> [Work required] Output the data once more, exactly as given.

> [Material provided]
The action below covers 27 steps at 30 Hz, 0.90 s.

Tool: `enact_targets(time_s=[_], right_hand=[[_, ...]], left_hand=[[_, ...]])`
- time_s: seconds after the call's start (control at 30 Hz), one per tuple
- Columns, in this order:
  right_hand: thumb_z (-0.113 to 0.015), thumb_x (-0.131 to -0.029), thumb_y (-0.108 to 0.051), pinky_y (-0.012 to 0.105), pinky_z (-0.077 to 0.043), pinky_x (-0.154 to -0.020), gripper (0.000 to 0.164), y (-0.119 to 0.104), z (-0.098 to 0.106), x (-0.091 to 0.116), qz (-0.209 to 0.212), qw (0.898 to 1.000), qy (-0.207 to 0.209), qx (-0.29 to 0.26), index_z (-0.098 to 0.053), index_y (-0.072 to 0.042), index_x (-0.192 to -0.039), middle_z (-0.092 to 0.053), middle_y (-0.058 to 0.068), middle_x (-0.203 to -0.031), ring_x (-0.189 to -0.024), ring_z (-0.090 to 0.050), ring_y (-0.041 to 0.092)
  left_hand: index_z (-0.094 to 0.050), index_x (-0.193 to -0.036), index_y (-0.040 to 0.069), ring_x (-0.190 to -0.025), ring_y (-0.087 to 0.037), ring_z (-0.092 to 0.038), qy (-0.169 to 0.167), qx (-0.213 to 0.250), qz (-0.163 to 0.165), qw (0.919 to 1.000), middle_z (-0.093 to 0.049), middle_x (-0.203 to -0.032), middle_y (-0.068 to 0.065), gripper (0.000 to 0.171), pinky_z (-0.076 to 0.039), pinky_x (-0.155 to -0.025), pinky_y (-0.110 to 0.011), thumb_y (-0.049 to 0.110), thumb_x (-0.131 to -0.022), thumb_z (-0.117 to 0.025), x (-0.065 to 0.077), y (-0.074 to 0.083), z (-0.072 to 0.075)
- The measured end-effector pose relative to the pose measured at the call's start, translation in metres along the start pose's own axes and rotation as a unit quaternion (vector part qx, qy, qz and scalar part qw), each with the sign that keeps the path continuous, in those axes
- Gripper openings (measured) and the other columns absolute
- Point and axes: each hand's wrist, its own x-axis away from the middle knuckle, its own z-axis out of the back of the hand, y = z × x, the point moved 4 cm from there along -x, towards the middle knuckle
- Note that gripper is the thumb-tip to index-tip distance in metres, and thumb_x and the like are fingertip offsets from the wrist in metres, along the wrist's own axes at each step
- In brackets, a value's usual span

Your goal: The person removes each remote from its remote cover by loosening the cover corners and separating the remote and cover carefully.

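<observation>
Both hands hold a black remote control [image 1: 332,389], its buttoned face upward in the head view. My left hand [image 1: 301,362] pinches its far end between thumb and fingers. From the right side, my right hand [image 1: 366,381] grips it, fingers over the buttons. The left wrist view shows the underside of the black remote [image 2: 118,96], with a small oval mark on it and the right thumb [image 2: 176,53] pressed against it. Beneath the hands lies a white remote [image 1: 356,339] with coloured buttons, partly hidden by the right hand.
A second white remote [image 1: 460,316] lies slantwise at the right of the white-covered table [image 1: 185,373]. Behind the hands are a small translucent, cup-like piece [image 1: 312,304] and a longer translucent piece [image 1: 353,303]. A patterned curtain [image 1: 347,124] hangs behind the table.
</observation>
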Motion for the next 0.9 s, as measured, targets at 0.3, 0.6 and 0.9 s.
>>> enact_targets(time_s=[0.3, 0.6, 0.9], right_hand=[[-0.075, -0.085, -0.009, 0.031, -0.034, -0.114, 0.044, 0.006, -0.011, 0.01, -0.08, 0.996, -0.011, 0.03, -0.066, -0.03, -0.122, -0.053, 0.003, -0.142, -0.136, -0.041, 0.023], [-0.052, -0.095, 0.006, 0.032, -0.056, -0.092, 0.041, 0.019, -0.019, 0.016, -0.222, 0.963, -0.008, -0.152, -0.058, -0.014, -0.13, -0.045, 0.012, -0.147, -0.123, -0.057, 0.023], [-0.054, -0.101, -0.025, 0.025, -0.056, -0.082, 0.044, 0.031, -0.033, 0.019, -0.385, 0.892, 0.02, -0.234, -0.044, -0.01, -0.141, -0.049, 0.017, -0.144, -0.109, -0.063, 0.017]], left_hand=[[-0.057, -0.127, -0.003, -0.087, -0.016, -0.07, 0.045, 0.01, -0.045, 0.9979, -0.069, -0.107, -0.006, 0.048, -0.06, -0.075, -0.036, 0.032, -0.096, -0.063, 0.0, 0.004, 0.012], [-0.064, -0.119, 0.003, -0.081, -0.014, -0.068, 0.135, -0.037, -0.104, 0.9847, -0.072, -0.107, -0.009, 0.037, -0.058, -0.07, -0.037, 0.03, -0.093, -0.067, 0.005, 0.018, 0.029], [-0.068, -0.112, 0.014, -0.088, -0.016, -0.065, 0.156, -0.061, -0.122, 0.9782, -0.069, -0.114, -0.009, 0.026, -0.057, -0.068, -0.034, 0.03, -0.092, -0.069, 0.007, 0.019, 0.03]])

> [Written response]
The action below covers 27 steps at 30 Hz, 0.90 s.

Tool: `enact_targets(time_s=[_], right_hand=[[_, ...]], left_hand=[[_, ...]])`
- time_s: seconds after the call's start (control at 30 Hz), one per tuple
- Columns, in this order:
  right_hand: thumb_z (-0.113 to 0.015), thumb_x (-0.131 to -0.029), thumb_y (-0.108 to 0.051), pinky_y (-0.012 to 0.105), pinky_z (-0.077 to 0.043), pinky_x (-0.154 to -0.020), gripper (0.000 to 0.164), y (-0.119 to 0.104), z (-0.098 to 0.106), x (-0.091 to 0.116), qz (-0.209 to 0.212), qw (0.898 to 1.000), qy (-0.207 to 0.209), qx (-0.29 to 0.26), index_z (-0.098 to 0.053), index_y (-0.072 to 0.042), index_x (-0.192 to -0.039), middle_z (-0.092 to 0.053), middle_y (-0.058 to 0.068), middle_x (-0.203 to -0.031), ring_x (-0.189 to -0.024), ring_z (-0.090 to 0.050), ring_y (-0.041 to 0.092)
  left_hand: index_z (-0.094 to 0.050), index_x (-0.193 to -0.036), index_y (-0.040 to 0.069), ring_x (-0.190 to -0.025), ring_y (-0.087 to 0.037), ring_z (-0.092 to 0.038), qy (-0.169 to 0.167), qx (-0.213 to 0.250), qz (-0.163 to 0.165), qw (0.919 to 1.000), middle_z (-0.093 to 0.049), middle_x (-0.203 to -0.032), middle_y (-0.068 to 0.065), gripper (0.000 to 0.171), pinky_z (-0.076 to 0.039), pinky_x (-0.155 to -0.025), pinky_y (-0.110 to 0.011), thumb_y (-0.049 to 0.110), thumb_x (-0.131 to -0.022), thumb_z (-0.117 to 0.025), x (-0.065 to 0.077), y (-0.074 to 0.083), z (-0.072 to 0.075)
- The measured end-effector pose relative to the pose measured at the call's start, translation in metres along the start pose's own axes and rotation as a unit quaternion (vector part qx, qy, qz and scalar part qw), each with the sign that keeps the path continuous, in those axes
- Gripper openings (measured) and the other columns absolute
- Point and axes: each hand's wrist, its own x-axis away from the middle knuckle, its own z-axis out of the back of the hand, y = z × x, the point moved 4 cm from there along -x, towards the middle knuckle
- Note that gripper is the thumb-tip to index-tip distance in metres, and thumb_x and the like are fingertip offsets from the wrist in metres, along the wrist's own axes at each step
- In brackets, a value's usual span

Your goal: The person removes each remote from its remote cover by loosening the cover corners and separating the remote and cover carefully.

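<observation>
Both hands hold a black remote control [image 1: 332,389], its buttoned face upward in the head view. My left hand [image 1: 301,362] pinches its far end between thumb and fingers. From the right side, my right hand [image 1: 366,381] grips it, fingers over the buttons. The left wrist view shows the underside of the black remote [image 2: 118,96], with a small oval mark on it and the right thumb [image 2: 176,53] pressed against it. Beneath the hands lies a white remote [image 1: 356,339] with coloured buttons, partly hidden by the right hand.
A second white remote [image 1: 460,316] lies slantwise at the right of the white-covered table [image 1: 185,373]. Behind the hands are a small translucent, cup-like piece [image 1: 312,304] and a longer translucent piece [image 1: 353,303]. A patterned curtain [image 1: 347,124] hangs behind the table.
</observation>
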Motion for the next 0.9 s, as measured, targets at 0.3, 0.6 and 0.9 s.
>>> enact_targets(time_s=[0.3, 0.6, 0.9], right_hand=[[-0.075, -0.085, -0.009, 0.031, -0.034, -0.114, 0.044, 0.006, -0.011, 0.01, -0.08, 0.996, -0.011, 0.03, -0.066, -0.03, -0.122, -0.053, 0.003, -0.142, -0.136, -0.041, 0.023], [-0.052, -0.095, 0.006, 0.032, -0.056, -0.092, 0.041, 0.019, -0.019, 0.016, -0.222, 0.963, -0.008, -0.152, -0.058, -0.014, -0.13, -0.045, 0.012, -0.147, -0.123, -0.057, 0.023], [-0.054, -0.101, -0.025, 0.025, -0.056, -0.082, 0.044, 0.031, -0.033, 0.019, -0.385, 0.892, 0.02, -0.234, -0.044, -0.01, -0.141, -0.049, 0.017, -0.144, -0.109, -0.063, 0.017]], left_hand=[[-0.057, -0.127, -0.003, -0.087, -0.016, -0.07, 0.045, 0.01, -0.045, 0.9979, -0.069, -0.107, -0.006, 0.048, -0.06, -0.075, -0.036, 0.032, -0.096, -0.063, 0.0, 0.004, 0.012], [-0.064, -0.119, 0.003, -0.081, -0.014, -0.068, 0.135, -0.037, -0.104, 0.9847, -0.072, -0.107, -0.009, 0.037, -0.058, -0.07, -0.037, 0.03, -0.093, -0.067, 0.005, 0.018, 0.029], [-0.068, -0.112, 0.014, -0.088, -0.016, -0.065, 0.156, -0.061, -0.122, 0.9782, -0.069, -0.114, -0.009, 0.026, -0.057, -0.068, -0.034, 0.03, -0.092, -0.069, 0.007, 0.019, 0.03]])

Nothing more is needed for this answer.